Periodic Reporting for period 4 - VARME (Varieties of Media Effects)
Reporting period: 2023-09-01 to 2025-02-28
Understanding how citizens' perceptions of societal problems are shaped is fundamental for broader patterns of public opinion formation in democratic societies. Citizens rely on various media for making sense of the "world outside" and such perceptions exert a significant impact on voting behavior. Today's media environment provides multiple opportunities for citizens to select among different news sources offering various perspectives on society. Therefore, the project also looks at how such news choices matter for a variety of media effects.
Thus, the overall objective of VARME is to determine the long-term effects of the news media on citizens’ beliefs about societal problems. As such, VARME focuses on a variety of media effects of substantial theoretical and societal significance, relating to how (a) news coverage and (b) selective news media use influence the formation, maintenance, reinforcement and change of societal beliefs over time.
Across a variety of longitudinal studies – including long-term panel surveys, event-driven studies, focus groups and experiments – the project documents how news coverage and use influence citizens’ perceptions over time, as well as how such dynamics are conditioned by third factors. The project provides both novel theoretical and conceptual contributions outlining a distinct set of long-term media effect dynamics as well as methodological contributions outlining statistical approaches in order to capture such effects. Empirically, several studies provide evidence of how news coverage and media use influence sudden shifts in societal beliefs, as well as maintenance and reinforcement of beliefs over longer period of time.
With respect to empirical studies, the project has completed several data collections, including a long-term panel survey, several longitudinal event studies and experiments, as well as focus groups. All data collections are designed to address how citizens’ perceptions of societal problems develop over time and relate to news coverage and media use – focusing on issues such as antimicrobial resistance, climate change, crime, economy, education, European Union affairs, health care, and unemployment. The event-driven studies focus on climate change, the Covid-19 pandemic, and education. Experiments focus on antimicrobial resistance, climate change, crime and education.
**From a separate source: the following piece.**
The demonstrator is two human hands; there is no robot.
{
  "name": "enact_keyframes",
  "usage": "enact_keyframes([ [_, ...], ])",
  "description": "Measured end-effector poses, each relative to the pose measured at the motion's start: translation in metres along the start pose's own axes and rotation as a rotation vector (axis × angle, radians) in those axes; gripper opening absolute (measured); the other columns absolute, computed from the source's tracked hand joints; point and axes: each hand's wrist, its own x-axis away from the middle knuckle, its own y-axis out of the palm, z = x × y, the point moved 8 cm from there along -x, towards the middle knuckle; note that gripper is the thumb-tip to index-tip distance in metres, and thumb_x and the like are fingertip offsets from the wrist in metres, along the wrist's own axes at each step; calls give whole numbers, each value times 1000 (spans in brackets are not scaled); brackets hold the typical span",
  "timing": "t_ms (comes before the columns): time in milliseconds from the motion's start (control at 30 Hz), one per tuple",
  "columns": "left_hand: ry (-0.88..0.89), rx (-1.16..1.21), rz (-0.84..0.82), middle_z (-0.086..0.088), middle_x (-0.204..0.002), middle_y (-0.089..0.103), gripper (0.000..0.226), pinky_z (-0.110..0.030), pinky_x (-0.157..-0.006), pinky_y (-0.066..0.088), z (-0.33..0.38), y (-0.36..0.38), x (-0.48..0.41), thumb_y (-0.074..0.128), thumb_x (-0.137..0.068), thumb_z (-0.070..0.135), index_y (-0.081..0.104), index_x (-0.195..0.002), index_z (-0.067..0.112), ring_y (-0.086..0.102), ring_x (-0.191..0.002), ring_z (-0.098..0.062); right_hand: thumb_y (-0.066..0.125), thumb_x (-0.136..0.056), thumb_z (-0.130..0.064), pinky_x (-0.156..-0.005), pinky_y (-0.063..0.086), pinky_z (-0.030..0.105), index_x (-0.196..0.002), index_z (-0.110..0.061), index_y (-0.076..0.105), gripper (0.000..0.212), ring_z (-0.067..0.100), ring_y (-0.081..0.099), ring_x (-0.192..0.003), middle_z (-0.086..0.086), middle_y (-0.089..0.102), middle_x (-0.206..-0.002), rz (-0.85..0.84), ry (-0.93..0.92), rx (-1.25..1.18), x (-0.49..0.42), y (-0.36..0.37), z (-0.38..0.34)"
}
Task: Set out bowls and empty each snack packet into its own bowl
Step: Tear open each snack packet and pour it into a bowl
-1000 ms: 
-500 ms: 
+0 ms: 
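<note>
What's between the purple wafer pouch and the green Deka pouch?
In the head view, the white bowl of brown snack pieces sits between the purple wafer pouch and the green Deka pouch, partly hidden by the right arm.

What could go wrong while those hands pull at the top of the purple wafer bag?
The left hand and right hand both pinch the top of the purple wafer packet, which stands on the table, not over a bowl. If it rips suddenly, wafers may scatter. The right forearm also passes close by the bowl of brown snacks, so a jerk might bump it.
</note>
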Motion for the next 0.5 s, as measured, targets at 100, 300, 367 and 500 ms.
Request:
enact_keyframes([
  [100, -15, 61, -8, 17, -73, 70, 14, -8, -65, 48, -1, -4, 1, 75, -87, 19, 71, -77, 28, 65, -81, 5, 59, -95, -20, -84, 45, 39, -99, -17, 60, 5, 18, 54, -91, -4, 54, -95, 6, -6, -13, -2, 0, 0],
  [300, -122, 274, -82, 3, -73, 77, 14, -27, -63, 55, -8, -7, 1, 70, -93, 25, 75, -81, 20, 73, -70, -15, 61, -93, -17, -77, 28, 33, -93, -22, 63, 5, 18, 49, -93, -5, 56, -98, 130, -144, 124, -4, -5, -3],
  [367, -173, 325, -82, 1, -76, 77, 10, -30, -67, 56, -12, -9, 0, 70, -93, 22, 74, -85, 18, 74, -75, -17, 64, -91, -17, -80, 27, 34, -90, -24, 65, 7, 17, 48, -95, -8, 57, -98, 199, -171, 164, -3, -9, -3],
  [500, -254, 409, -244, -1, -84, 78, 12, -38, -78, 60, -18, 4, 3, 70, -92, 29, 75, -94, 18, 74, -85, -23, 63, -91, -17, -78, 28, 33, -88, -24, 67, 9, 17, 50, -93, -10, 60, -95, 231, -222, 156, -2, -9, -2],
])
Results from the project cover theoretical, methodological and empirical aspects. With respect to theory and conceptual developments, two journal articles – published in the Annals of the International Communication Association (Shehata et al., 2021) and Human Communication Research (Shehata et al., 2024) – provide distinct conceptualizations of media effect dynamics. With respect to methodological contributions, two articles – published in Journal of Communication (Thomas et al., 2021) and Human Communication Research (Shehata et al., 2024) – present and develop statistical approaches aimed at capturing more complex media effects dynamics. With respect to empirical findings, several publications provide important knowledge of how specific media effect dynamics actually operate over time. In sum, the findings illustrate that (1) beliefs about societal problems form and take shape relatively immediately in response to news coverage, that (2) individuals are sensitive to that the latest news frame they are exposed to but that (3) these framing effects dissipate quickly if people are not additionally exposed to a frame, that (4) cumulative and consonant news coverage can influence both the (5) maintenance and (6) reinforcement of beliefs over time, and that (7) individual-level factors such as ideology, media trust and interpersonal communication can both mediate and condition such effect dynamics.
The empirical studies conducted as part of the project addresses specific effect dynamics in ways that contribute to the literature both theoretically and empirically. Most importantly, empirical studies address long-term media effects such as belief maintenance and reinforcement over time, as well as the sequential dynamic between immediate (short-term) and cumulative (long-term) media effects on beliefs about societal problems, using a combination of longitudinal, event-driven and experimental research designs.
Taken together, the project offers both theoretical and methodological contributions that go beyond the state-of-the-art in research on media effects on public opinion.